No. Apple stans, food for thought.

I would hope there will be something soon although it's Apple so not much.

Edit: Still basically no, but https://github.com/geohot/tinygrad/tree/master/ane has got the instruction format apparently.

You can attack an instruction set blind (https://recon.cx/2012/schedule/events/236.en.html).

More edit: Bingo, patent: https://patents.google.com/patent/US20190340491A1/en?oq=2019...

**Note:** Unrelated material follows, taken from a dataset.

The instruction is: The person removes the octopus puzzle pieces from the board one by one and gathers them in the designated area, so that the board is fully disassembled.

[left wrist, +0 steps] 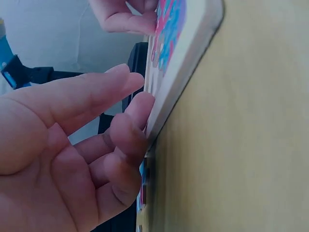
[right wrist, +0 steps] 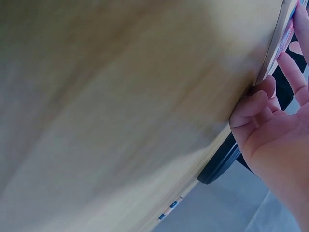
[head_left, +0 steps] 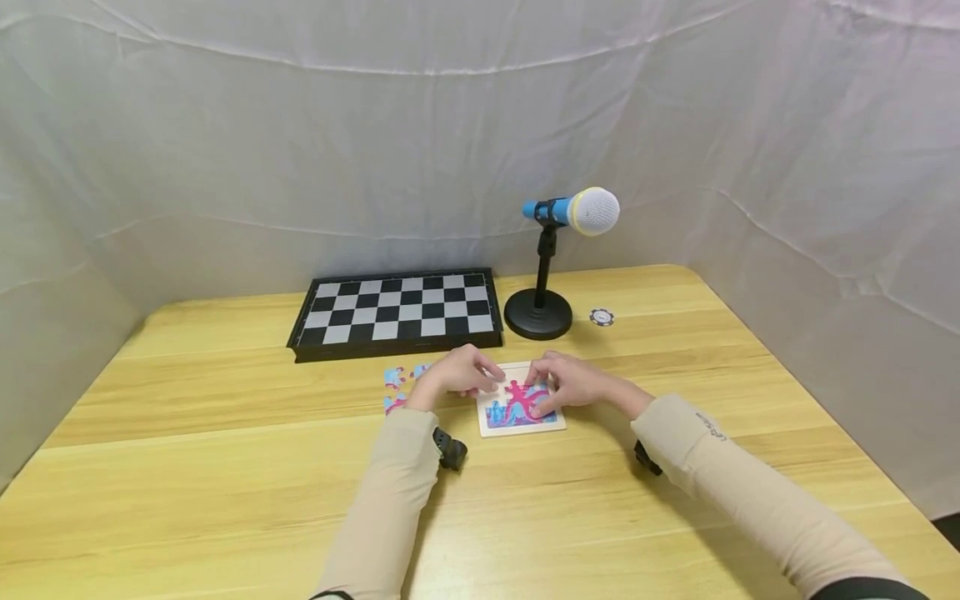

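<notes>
A square wooden jigsaw tray [head_left: 522,431] lies on the table, with joined pink and blue pieces [head_left: 498,414] across its lower and right parts. Bare wood shows at the tray's upper left. My left hand [head_left: 459,372] hovers by the tray's left edge; in the left wrist view its thumb and index finger extend and the other fingers bend loosely, nothing between them. My right hand [head_left: 572,381] reaches over the right side, thumb and index fingertips spread on the pieces. In the right wrist view its other fingers [right wrist: 251,107] curl beside the tray's edge.
Several loose jigsaw pieces [head_left: 393,378] lie left of the tray, partly hidden by my left hand. Behind stands a black-framed checkered board [head_left: 397,310]. A blue microphone [head_left: 592,212] on a round black stand [head_left: 537,315] is at back right, beside a poker chip [head_left: 602,317].
</notes>
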Demonstrator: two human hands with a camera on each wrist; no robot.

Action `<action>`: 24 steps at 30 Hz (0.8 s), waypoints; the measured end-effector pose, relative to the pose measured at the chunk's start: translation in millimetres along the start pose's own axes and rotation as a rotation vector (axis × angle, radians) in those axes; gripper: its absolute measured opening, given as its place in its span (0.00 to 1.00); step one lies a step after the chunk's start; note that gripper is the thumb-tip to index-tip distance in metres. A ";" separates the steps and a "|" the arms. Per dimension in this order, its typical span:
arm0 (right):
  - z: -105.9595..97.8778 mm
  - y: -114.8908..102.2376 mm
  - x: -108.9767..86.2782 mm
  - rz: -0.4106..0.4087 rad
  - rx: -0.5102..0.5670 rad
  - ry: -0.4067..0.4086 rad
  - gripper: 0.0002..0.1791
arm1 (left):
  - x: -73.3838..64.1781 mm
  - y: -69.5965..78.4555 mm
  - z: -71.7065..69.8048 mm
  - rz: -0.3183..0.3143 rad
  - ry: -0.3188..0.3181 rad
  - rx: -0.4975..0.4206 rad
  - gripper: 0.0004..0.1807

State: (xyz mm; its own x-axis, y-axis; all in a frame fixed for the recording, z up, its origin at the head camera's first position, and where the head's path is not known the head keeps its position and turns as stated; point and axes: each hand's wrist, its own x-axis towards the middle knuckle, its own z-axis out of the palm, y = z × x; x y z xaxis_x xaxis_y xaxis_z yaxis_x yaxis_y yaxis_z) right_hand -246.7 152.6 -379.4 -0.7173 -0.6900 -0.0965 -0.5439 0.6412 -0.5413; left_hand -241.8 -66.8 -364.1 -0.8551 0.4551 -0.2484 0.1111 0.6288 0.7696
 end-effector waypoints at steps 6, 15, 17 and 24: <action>0.4 0.9 0.6 -0.002 0.005 0.003 0.19 | 4.6 0.0 2.7 0.016 -0.023 0.015 0.12; 0.2 0.8 -0.2 -0.002 0.011 0.004 0.20 | 5.3 6.9 4.5 0.021 -0.053 0.056 0.13; 0.2 0.5 -0.3 -0.002 0.007 0.003 0.20 | 5.8 7.8 5.1 0.019 -0.053 0.068 0.13; 0.5 0.6 0.1 0.004 -0.019 0.006 0.20 | 8.1 9.8 5.6 0.010 -0.039 0.080 0.12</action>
State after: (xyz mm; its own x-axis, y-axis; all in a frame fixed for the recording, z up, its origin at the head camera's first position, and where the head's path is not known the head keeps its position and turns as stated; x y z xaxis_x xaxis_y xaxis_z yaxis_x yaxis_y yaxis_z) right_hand -246.9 152.8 -380.1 -0.7220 -0.6856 -0.0931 -0.5493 0.6498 -0.5253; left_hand -244.8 -53.4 -361.8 -0.8335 0.4850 -0.2646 0.1611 0.6714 0.7234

The Apple Neural Engine is separate from the CPU; it's not additional registers and instructions for the CPU, like a vector unit. You go through the Core ML framework to use it, just like you go through Metal or OpenGL to use the GPU.
The value of SIMD on a CPU these days is really a middle-ground where you value latency above throughput, so you probably would have the same trade off as getting the data to and from a GPU
i thought the M1 was a SoC with a unified memory architecture?
That definitely changes the calculus, but as I've mentioned in a different comment there doesn't seem to be literally any microarchitectural documentation to read, so I (don't own an M1) have nothing to go off unfortunately.

I'll make a wild guess that getting data to the neural engine is still probably not quick because I assume it's some kind of statically scheduled type affair (exposed pipeline?). We literally seem to know almost nothing about it sadly.

https://jobs.apple.com/en-gb/details/200205070/neural-engine...

Even the job listing gives away next to nothing, other than poor English "Knowledge in compiler is a plus" ;)